### Exercise objective:
A single number is required: how many lines of the listing below include the word "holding".
────────────────────────────────────────
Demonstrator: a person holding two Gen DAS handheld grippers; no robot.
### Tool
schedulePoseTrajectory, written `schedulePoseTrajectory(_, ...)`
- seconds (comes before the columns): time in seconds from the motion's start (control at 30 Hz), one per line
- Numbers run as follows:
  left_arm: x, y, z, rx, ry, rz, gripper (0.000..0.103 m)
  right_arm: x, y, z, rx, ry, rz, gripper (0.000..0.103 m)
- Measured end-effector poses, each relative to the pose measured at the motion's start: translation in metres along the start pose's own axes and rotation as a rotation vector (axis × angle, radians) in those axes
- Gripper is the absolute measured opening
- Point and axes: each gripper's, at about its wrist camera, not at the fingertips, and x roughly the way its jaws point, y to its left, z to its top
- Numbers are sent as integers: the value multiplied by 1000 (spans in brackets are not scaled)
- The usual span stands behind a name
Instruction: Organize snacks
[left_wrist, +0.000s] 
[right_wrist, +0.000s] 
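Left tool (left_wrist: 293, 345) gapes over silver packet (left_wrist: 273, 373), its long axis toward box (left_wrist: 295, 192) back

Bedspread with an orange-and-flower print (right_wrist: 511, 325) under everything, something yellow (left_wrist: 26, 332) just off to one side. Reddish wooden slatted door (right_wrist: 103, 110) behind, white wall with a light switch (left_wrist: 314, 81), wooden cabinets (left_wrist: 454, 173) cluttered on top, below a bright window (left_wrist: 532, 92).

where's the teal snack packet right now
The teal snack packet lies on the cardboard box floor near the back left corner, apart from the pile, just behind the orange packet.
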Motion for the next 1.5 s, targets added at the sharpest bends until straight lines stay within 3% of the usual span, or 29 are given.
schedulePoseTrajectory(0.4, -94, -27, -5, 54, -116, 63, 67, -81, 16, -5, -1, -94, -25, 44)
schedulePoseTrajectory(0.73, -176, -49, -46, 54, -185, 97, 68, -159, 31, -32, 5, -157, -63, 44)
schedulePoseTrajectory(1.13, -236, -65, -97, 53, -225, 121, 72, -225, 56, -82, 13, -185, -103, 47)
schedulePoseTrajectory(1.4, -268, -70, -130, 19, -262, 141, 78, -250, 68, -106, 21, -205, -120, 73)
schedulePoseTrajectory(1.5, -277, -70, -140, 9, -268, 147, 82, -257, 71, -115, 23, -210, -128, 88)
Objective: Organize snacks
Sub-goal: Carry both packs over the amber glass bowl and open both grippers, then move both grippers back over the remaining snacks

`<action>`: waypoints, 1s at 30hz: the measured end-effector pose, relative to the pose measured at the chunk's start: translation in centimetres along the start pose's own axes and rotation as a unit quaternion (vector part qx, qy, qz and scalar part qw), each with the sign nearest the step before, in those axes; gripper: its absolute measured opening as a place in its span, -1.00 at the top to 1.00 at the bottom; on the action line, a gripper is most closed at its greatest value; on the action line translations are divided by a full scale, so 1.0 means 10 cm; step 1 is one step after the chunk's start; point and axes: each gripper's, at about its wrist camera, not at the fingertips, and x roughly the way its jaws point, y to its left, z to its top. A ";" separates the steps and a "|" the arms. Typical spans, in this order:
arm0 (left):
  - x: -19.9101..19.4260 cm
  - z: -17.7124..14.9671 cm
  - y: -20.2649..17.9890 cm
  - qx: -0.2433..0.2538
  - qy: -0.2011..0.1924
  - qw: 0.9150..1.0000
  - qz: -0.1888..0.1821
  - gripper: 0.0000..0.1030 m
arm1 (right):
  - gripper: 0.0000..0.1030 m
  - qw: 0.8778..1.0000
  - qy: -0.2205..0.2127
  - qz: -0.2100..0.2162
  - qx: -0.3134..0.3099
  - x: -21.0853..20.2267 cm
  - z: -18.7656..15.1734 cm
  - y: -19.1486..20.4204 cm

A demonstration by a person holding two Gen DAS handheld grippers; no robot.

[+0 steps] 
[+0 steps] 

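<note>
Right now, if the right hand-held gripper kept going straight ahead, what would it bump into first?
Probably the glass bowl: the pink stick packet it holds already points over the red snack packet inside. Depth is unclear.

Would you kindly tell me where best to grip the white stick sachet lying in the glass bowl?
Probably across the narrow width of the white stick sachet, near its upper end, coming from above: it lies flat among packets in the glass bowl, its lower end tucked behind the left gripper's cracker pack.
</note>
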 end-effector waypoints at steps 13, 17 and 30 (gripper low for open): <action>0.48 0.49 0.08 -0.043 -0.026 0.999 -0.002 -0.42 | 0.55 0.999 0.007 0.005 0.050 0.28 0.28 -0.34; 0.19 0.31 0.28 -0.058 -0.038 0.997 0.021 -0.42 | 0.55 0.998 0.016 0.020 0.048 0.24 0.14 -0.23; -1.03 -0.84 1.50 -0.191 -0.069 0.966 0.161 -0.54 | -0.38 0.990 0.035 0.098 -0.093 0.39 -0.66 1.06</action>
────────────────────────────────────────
### Expected answer:
2